Perhaps the most often quoted statement in his long interview with Spadaro begins, “We cannot insist only on issues related to abortion, gay marriage and the use of contraceptive methods.  This is not possible.”  But he continued to explain:

The church’s pastoral ministry cannot be obsessed with the transmission of a disjointed multitude of doctrines to be imposed insistently.  Proclamation in a missionary style focuses on the essentials, on the necessary things: this is also what fascinates and attracts more, what makes the heart burn, as it did for the disciples at Emmaus. . . . The proposal of the Gospel must be more simple, profound, radiant.  It is from this proposition that the moral consequences then flow.
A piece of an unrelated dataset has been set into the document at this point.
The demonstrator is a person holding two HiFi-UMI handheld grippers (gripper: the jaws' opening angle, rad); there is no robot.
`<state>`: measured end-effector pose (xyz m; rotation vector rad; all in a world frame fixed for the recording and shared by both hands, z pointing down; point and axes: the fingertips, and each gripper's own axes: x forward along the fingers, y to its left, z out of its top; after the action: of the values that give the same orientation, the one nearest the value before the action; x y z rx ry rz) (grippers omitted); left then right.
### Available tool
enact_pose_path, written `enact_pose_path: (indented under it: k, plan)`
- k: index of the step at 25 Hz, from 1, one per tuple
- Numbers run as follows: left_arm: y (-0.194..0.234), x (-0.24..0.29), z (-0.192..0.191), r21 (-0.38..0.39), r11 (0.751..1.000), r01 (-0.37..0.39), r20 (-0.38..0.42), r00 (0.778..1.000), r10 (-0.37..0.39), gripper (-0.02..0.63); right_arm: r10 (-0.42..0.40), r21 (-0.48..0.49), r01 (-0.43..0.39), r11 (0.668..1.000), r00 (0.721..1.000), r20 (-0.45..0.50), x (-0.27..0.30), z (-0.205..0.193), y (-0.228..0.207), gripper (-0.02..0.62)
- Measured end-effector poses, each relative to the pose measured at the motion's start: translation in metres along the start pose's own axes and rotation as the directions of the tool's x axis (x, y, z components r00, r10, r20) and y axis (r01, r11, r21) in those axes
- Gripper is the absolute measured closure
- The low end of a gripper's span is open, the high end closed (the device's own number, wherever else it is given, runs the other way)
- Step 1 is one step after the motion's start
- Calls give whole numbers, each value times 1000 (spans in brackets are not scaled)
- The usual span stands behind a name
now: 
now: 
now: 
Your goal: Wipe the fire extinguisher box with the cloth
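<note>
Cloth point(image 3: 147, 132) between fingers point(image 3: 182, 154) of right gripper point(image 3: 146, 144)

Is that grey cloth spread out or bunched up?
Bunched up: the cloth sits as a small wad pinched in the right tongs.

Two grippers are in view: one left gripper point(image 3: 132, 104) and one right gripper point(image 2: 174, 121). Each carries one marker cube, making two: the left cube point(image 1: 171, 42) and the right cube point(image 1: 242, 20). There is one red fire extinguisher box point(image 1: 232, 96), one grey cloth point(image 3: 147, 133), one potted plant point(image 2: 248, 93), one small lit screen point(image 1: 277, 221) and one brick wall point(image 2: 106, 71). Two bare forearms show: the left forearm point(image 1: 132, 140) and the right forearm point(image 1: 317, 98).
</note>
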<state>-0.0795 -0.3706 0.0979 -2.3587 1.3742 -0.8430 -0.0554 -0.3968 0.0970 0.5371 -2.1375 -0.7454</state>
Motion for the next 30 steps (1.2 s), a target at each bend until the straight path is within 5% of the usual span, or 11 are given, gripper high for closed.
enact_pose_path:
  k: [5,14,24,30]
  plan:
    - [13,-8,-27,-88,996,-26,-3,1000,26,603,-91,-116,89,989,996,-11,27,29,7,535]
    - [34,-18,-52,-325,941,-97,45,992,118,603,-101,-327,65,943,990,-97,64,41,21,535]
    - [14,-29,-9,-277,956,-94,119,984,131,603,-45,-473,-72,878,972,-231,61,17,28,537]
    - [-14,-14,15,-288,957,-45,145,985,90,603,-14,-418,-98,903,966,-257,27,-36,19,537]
And he added: “A beautiful homily, a genuine sermon must begin with the first proclamation, with the proclamation of salvation.  There is nothing more solid, deep and sure than this proclamation. . . . the proclamation of the saving love of God comes before moral and religious imperatives.”

Conclusion

In response to Pope Francis’ global popularity, National Journal’s Ron Fournier recently tweeted, “Catholic is the new cool.”

I am grateful for the example of Pope Francis.  With his humility, pastoral passion, and focus on the gospel, he reminds us of the saint whose name he bears.  And of the Savior whose Kingdom he serves.

In his remarkable interview with Antonio Spadaro, Pope Francis offers this word of encouragement to us all, whether Catholic or Protestant:

I have a dogmatic certainty: God is in every person’s life.  God is in everyone’s life.  Even if the life of a person has been a disaster, even if it is destroyed by vices, drugs or anything else—God is in this person’s life.  You can, you must try to seek God in every human life.  Although the life of a person is a land full of thorns and weeds, there is always a space in which the good seed can grow.  You have to trust God.